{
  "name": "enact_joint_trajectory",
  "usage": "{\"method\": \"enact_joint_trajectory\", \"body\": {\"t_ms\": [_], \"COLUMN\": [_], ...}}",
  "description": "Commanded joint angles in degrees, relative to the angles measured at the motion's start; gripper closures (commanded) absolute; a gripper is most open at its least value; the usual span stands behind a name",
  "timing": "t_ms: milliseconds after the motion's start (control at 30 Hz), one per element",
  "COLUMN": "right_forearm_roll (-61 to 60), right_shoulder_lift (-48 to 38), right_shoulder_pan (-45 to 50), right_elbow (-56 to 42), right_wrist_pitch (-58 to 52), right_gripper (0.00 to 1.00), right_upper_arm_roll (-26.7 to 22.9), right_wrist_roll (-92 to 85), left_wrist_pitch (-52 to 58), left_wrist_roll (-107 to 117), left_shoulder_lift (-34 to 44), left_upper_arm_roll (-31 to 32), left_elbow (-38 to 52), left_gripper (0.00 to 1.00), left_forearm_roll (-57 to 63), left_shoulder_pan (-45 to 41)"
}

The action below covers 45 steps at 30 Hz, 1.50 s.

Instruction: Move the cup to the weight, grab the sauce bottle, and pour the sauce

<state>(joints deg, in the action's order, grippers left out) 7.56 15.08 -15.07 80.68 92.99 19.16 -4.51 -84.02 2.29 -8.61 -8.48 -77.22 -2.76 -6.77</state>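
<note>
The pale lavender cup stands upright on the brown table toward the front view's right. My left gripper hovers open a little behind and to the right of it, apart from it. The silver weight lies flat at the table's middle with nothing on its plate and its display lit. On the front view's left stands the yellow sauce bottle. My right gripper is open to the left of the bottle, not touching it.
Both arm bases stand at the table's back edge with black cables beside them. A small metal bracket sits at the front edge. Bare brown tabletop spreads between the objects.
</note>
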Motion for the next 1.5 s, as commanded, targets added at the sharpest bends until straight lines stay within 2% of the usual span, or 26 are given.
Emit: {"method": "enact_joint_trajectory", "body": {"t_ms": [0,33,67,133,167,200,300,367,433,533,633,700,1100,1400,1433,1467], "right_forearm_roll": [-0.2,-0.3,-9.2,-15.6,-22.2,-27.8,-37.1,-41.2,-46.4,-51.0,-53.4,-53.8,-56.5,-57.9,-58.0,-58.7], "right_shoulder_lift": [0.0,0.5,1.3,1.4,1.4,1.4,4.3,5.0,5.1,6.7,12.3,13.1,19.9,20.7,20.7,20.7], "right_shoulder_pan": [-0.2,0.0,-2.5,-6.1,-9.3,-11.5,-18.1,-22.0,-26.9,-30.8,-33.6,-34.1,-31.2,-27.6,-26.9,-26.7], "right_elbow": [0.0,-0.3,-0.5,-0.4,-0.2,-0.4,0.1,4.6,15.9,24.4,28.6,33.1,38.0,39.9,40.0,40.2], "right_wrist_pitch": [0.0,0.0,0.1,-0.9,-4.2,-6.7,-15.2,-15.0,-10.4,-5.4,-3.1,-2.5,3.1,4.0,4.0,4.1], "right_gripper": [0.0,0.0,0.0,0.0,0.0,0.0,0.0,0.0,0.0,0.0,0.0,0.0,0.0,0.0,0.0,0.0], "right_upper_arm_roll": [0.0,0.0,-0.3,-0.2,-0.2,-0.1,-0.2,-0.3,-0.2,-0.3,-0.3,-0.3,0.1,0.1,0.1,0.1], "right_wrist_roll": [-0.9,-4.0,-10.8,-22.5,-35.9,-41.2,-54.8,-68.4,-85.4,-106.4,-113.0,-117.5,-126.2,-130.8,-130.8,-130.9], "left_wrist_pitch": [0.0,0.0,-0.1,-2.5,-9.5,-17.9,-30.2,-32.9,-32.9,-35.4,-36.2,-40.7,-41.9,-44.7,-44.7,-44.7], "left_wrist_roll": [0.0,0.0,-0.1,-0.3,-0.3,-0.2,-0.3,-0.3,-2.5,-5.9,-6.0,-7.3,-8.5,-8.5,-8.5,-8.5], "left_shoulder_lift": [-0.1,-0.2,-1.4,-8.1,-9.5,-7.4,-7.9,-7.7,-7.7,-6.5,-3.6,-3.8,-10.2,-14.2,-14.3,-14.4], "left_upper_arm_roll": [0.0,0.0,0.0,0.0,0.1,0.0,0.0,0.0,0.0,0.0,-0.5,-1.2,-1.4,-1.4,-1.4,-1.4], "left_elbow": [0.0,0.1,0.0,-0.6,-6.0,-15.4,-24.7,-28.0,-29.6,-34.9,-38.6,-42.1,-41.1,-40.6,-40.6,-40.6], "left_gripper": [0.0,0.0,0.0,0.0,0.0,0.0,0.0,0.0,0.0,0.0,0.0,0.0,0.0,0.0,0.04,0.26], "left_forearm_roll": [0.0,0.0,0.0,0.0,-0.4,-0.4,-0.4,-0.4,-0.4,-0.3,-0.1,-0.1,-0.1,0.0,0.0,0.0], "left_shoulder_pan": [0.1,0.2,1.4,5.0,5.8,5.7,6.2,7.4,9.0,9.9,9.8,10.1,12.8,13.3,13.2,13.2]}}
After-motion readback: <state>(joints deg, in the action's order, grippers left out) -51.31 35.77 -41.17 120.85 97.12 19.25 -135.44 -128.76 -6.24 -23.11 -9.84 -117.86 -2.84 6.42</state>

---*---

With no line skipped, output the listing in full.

{
  "name": "enact_joint_trajectory",
  "usage": "{\"method\": \"enact_joint_trajectory\", \"body\": {\"t_ms\": [_], \"COLUMN\": [_], ...}}",
  "description": "Commanded joint angles in degrees, relative to the angles measured at the motion's start; gripper closures (commanded) absolute; a gripper is most open at its least value; the usual span stands behind a name",
  "timing": "t_ms: milliseconds after the motion's start (control at 30 Hz), one per element",
  "COLUMN": "right_forearm_roll (-61 to 60), right_shoulder_lift (-48 to 38), right_shoulder_pan (-45 to 50), right_elbow (-56 to 42), right_wrist_pitch (-58 to 52), right_gripper (0.00 to 1.00), right_upper_arm_roll (-26.7 to 22.9), right_wrist_roll (-92 to 85), left_wrist_pitch (-52 to 58), left_wrist_roll (-107 to 117), left_shoulder_lift (-34 to 44), left_upper_arm_roll (-31 to 32), left_elbow (-38 to 52), left_gripper (0.00 to 1.00), left_forearm_roll (-57 to 63), left_shoulder_pan (-45 to 41)"
}

The action below covers 45 steps at 30 Hz, 1.50 s.

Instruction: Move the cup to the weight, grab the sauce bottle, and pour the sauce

<state>(joints deg, in the action's order, grippers left out) 7.56 15.08 -15.07 80.68 92.99 19.16 -4.51 -84.02 2.29 -8.61 -8.48 -77.22 -2.76 -6.77</state>
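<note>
The pale lavender cup stands upright on the brown table toward the front view's right. My left gripper hovers open a little behind and to the right of it, apart from it. The silver weight lies flat at the table's middle with nothing on its plate and its display lit. On the front view's left stands the yellow sauce bottle. My right gripper is open to the left of the bottle, not touching it.
Both arm bases stand at the table's back edge with black cables beside them. A small metal bracket sits at the front edge. Bare brown tabletop spreads between the objects.
</note>
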Motion for the next 1.5 s, as commanded, targets added at the sharpest bends until straight lines stay within 2% of the usual span, or 26 are given.
Emit: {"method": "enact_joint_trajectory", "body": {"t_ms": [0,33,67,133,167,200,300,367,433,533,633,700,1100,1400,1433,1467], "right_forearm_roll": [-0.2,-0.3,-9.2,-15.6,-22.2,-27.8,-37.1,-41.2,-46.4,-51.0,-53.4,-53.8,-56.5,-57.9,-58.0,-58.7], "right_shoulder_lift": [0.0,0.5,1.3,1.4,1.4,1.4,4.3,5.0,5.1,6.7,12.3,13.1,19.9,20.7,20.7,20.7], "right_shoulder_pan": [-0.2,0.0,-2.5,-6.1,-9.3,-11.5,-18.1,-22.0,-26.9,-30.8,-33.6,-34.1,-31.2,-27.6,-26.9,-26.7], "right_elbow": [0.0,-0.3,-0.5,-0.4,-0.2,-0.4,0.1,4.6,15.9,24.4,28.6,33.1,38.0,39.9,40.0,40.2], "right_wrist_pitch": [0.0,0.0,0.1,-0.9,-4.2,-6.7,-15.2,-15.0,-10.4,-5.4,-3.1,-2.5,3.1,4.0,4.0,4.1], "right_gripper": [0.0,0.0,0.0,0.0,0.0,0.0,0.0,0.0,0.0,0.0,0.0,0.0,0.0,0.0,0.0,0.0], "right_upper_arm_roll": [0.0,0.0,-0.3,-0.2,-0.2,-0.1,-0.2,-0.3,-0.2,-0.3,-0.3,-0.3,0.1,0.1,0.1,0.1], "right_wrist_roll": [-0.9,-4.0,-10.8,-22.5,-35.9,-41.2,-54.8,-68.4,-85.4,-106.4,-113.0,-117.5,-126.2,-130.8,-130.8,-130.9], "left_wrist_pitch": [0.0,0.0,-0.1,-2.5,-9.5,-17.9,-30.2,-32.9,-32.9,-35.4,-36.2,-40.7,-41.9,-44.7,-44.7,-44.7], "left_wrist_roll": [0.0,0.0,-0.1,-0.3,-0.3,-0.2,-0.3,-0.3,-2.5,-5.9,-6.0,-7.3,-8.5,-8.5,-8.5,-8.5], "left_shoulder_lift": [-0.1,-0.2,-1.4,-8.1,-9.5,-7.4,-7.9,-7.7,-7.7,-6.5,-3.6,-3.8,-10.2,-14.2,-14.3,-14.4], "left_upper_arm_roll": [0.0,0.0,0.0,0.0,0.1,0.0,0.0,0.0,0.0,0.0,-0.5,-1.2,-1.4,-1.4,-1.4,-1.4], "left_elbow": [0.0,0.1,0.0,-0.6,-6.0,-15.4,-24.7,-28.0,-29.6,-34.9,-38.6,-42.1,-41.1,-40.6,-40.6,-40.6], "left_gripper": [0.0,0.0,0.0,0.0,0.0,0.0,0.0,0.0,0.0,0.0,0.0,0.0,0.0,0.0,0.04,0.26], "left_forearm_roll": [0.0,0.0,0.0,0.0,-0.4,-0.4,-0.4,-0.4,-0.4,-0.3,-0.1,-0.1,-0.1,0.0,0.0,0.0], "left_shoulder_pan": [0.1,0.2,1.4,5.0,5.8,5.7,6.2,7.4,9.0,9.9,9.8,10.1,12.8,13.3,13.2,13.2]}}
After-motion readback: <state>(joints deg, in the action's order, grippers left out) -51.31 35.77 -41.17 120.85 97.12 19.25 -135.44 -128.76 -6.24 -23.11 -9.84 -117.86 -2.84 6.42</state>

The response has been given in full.